Sitting in his skeleton-strewn Law School office, professor James Starrs is thousands of miles away from New Mexico, where he might perform an exhumation that could finally end speculation about the life and death of Billy the Kid.
In March, Starrs, an expert in forensic science, will go to Silver City, N.M., to begin work. He will try to determine if the body buried in the gravesite of William H. Bonney, the gun-slinging outlaw whose life is shrouded in Wild West myths, is really Billy the Kid.
According to legend, Bonney, a 21-year-old who boasted of killing 21 people, was killed in 1881 by Lincoln County Sheriff Pat Garrett in a New Mexico saloon. But since then, several men have claimed to be the Kid, fueling speculation that the man buried in Silver City is not Bonney.
Starrs is at the center of a court petition seeking to exhume the body of the Kid’s mother, Katherine Antrim, to test her DNA to determine whether it matches the genetic data of any of several men claiming to be her son, including the one buried under his tombstone.
“I received a number of phone calls from people who wanted the exhumation done,” said Starrs, who will go to New Mexico in March to conduct a preliminary examination of the gravesite.
But the exhumation faces significant opposition from a Silver City tourism industry that has benefited from the widespread belief that Billy the Kid is buried there. However, several New Mexico officials, including Gov. Bill Richardson, support the exhumation.
A court decision on whether to allow the exhumation has been postponed until August and is dependent on Starrs’ preliminary findings.
“I’ll have to do a soil analysis to determine the pH of the soil and mineralogy of soil,” he said. “I have to look at what kind of burial place it is, what kind of coffin, how deep is it buried, has there been water intrusion.”

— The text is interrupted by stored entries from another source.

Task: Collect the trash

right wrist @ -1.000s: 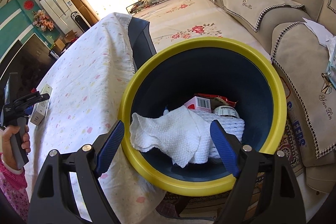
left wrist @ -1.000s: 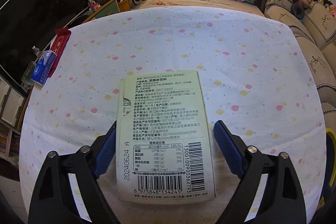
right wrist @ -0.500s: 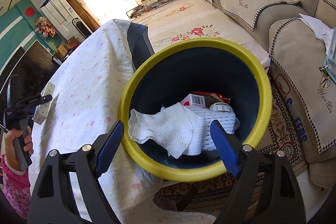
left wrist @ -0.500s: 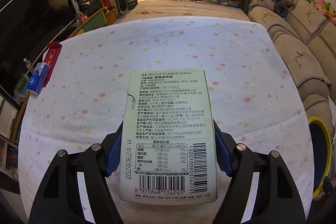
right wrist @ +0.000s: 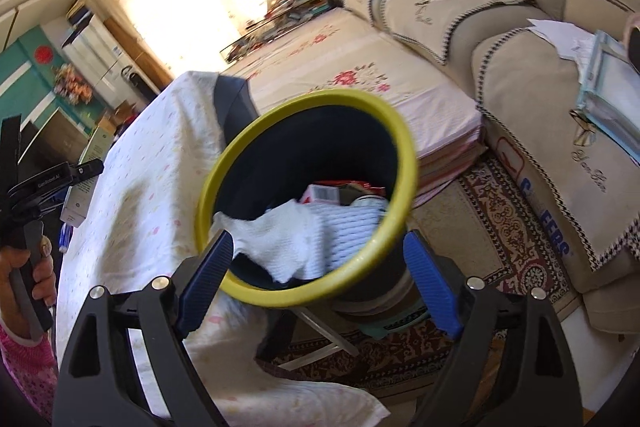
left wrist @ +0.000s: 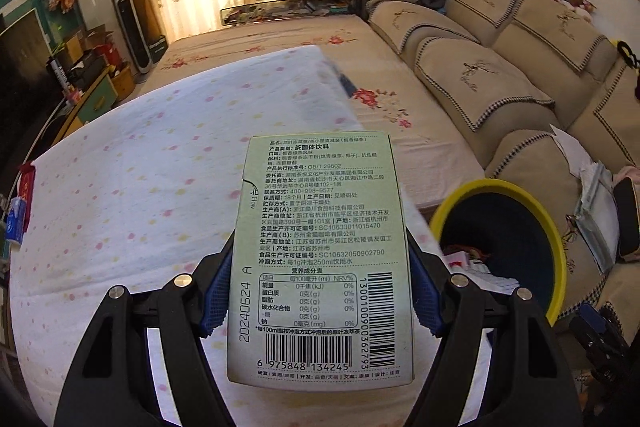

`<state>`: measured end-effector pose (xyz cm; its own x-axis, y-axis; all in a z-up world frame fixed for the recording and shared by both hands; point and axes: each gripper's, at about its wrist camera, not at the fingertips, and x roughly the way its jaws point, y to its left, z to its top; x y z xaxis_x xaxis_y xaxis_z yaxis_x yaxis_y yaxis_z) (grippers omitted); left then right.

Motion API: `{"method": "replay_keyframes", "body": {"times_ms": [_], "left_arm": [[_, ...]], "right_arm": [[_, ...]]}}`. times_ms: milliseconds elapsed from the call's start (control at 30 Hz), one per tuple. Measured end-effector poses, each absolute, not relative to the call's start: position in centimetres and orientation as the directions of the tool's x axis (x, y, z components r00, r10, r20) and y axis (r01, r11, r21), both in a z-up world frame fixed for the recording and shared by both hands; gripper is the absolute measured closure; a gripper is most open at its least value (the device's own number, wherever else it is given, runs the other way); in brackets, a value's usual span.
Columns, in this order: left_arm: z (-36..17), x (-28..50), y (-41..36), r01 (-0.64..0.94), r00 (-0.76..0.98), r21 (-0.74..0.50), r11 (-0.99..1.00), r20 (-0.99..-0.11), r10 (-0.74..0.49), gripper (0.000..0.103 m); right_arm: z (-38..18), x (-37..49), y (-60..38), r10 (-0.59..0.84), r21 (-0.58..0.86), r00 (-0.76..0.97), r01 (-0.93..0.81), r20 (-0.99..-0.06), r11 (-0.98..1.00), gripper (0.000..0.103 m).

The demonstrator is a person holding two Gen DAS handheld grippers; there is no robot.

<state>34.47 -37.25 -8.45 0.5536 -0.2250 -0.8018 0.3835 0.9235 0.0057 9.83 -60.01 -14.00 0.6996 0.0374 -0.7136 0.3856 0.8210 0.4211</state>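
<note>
Left hand-held gripper [left wrist: 320, 291] clamps one pale green tea box [left wrist: 320, 259], hiding the desk [left wrist: 140, 187] below. Right hand-held gripper [right wrist: 316, 283] gapes empty over one yellow-rimmed bin [right wrist: 404, 195], its jaws having just widened; contents partly hidden.

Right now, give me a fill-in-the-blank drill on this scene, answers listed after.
1. The left gripper is shut on a pale green ____.
2. The bin has a ____ rim.
3. On top of the trash in the bin lies a white ____.
4. The right gripper holds ____.

Answers: box; yellow; towel; nothing
</note>
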Motion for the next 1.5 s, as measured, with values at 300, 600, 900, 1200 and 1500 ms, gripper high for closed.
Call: {"method": "replay_keyframes", "body": {"times_ms": [300, 600, 900, 1200, 1500], "left_arm": [[-10.2, 30.8, -49.6, 0.558, 0.465, 0.004, 0.83, -0.829, -0.309, 0.031], [-14.3, 31.0, -55.3, 0.61, 0.389, 0.004, 0.792, -0.872, -0.295, 0.03], [-14.1, 31.5, -53.8, 0.6, 0.373, -0.026, 0.8, -0.875, -0.309, 0.009], [-8.0, 27.9, -42.9, 0.545, 0.475, -0.129, 0.829, -0.767, -0.432, 0.005], [-4.7, 20.2, -26.5, 0.384, 0.71, -0.053, 0.922, -0.621, -0.332, 0.005]], "right_arm": [[-15.1, 8.0, -61.7, 0.03, 0.43, 0.684, 0.424, -0.729, 0.797, 0.02], [-15.4, 7.2, -62.4, -0.026, 0.381, 0.66, 0.464, -0.751, 0.799, 0.02], [-15.2, 7.2, -61.9, -0.021, 0.371, 0.648, 0.462, -0.761, 0.806, 0.02], [-13.1, 7.6, -58.2, -0.013, 0.339, 0.666, 0.396, -0.746, 0.853, 0.019], [-10.5, 9.3, -51.5, 0.023, 0.277, 0.691, 0.259, -0.723, 0.925, 0.018]]}}
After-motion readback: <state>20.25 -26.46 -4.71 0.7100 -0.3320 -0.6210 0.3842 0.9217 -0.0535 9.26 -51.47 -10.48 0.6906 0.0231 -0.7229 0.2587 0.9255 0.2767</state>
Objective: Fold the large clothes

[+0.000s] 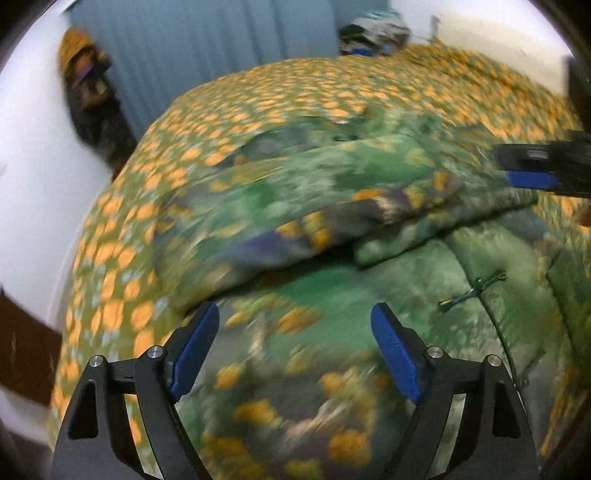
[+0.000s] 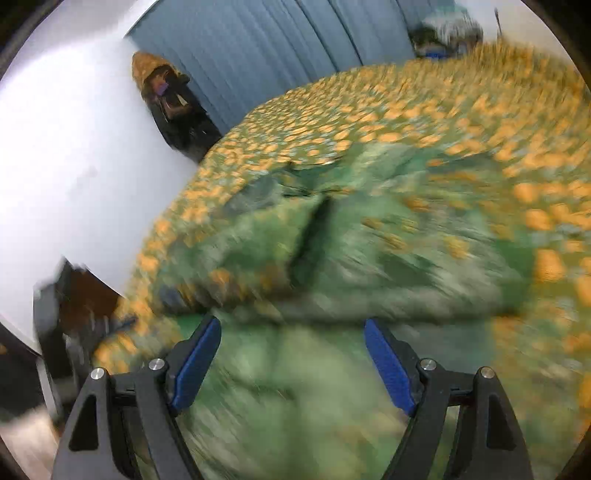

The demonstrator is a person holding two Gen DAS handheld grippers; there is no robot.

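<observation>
A green garment (image 1: 332, 206) with yellow flowers and dark purple patches lies on a bed covered by a bedspread (image 1: 258, 99) printed with orange blossoms on olive green. In the left wrist view the garment fills the middle and lower part of the frame: a folded-over layer makes a thick band across the centre, and below it a flatter, paler green stretch runs down toward the camera. A thin dark cord (image 1: 469, 291) lies on that flatter part at the right of the frame.

The left gripper (image 1: 295, 325) sits at the bottom of the frame, its blue-padded fingers (image 1: 195, 347) well apart, with nothing between them but the cloth below. No pad presses on the fabric.

The right gripper (image 1: 532, 166) shows at the right edge of the left wrist view, level with the folded band, only partly in frame. In its own view, the right gripper (image 2: 293, 336) also has its fingers (image 2: 388, 362) spread wide, hanging over the garment (image 2: 332, 266), which is heavily blurred there; a dark crease runs through the cloth near the centre.

Behind the bed, a blue-grey curtain (image 1: 207, 48) fills the upper part of the frame, with a white wall (image 1: 33, 147) to its left. A dark heap topped by something mustard yellow (image 1: 79, 62) stands at the upper left, and a pile of patterned cloth (image 1: 373, 33) rests at the far end of the bed, top centre-right.
</observation>
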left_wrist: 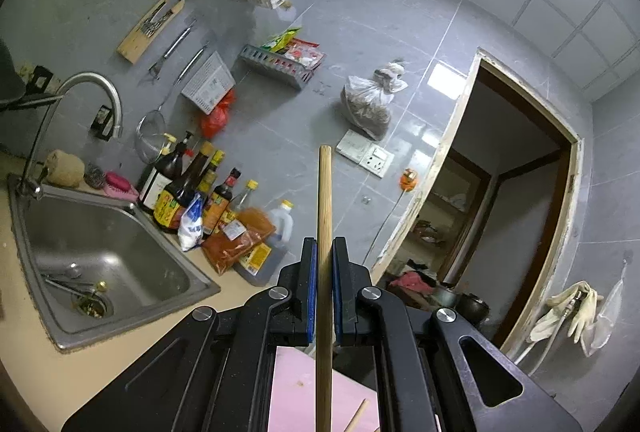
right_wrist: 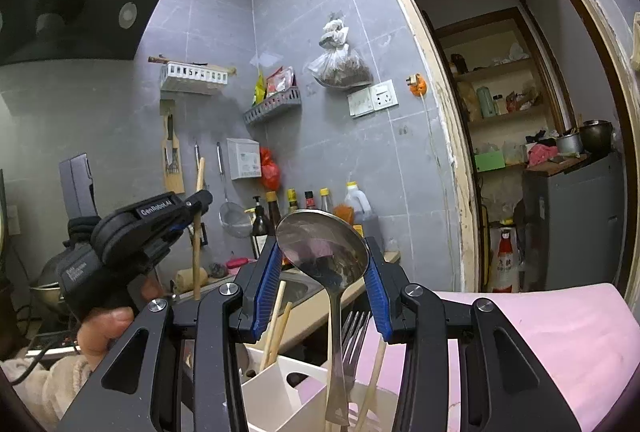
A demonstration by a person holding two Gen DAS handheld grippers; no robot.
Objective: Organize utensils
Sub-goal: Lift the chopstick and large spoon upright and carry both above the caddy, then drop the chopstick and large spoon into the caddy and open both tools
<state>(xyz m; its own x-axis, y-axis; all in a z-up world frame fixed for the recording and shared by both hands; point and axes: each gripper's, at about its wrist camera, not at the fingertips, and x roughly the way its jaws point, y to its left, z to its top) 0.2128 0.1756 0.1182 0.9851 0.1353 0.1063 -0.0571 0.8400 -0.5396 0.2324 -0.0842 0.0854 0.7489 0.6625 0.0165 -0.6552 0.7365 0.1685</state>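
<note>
1. Now the left tool (left_wrist: 324,252) is pinching an upright chopstick (left_wrist: 324,216) above the pink board (left_wrist: 296,388) on the bench (left_wrist: 32,352).
2. The right tool (right_wrist: 320,272) clasps a spoon (right_wrist: 322,244) by its bowl, handle down in the white holder (right_wrist: 276,392).
3. Seat the spoon fully before letting go.
4. Then lower the chopstick straight into the compartment with the other chopsticks (right_wrist: 276,320).

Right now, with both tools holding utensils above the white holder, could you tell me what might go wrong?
1. The left tool pinches the wooden chopstick well below its top, so it may pivot or slip on the way to the holder.
2. The right tool grips the ladle across its rounded bowl, which could slide out.
3. The ladle's handle stands close to the fork and may snag it.
</note>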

Starrs will also look at Silver City’s cemetery records and may use ground penetration radars, site probes and topography maps.
“There is a lot of preliminary work before deciding to invest time and money into an exhumation,” Starrs said.
Attorneys arguing both sides of the case are GW Law School graduates, and when Starrs travels to Silver City, he will be accompanied by University geology professor George Stephens.
“GW is really in the mix on this one,” Starrs said.
Referring to Stephens, Starrs said, “He is my right- and left-hand man in these projects.”
Stephens and Starrs have been collaborators for several years.
“We’ve worked together for a long time, at least a decade or more,” Stephens said. “He treats remains with the utmost respect and always understands what we’re looking at are remnants of a once-living, breathing person.”
Despite his qualms about “disturbing the dead,” Starrs said he would assist the investigation into the true identity of Billy the Kid in any way he can.
“(W)hen it comes down to disturbing the dead or assisting the living, I have to assist the living,” Starrs said.
“When relatives are suffering, the suffering can be alleviated by doing an exhumation, regardless of outcome,” he added. “Those people can say in their evening prayers to the deceased that all has been done that could be done.”
“I’m very impressed with his sensitivity,” Stephens said of Starrs. “He always gives a proper reburial and a ceremony if the family wants.”
Starrs has worked in forensics for more than 35 years, conducting exhumations on 25 people, including Jesse James, Boston strangler Merriwether Lewis and George Washington’s brother, Samuel Washington.
Noting that some of his GW students were involved in the Boston strangler case, Starrs said he wants to involve them with Billy the Kid as well.
“I’m hopeful to bring bones back to the lab here, but I can’t predict what the courts will allow if the exhumation occurs,” Starrs said.
Starrs said he does not expect the project will take him away from GW for too long.
“The court date is pushed back until August, and if it occurs the exhumation shouldn’t take more than a day or so,” he said. “As of now it’s only killing my spring break. My first allegiance is to my students and teaching classes.”
Starrs has solved murder mysteries and eased suffering, yet he remains modest.
“I don’t live or die on those kinds of things,” he said. “But it makes you feel good for a long time after … I’ve lived a long life, and things like that mean a great deal to me.”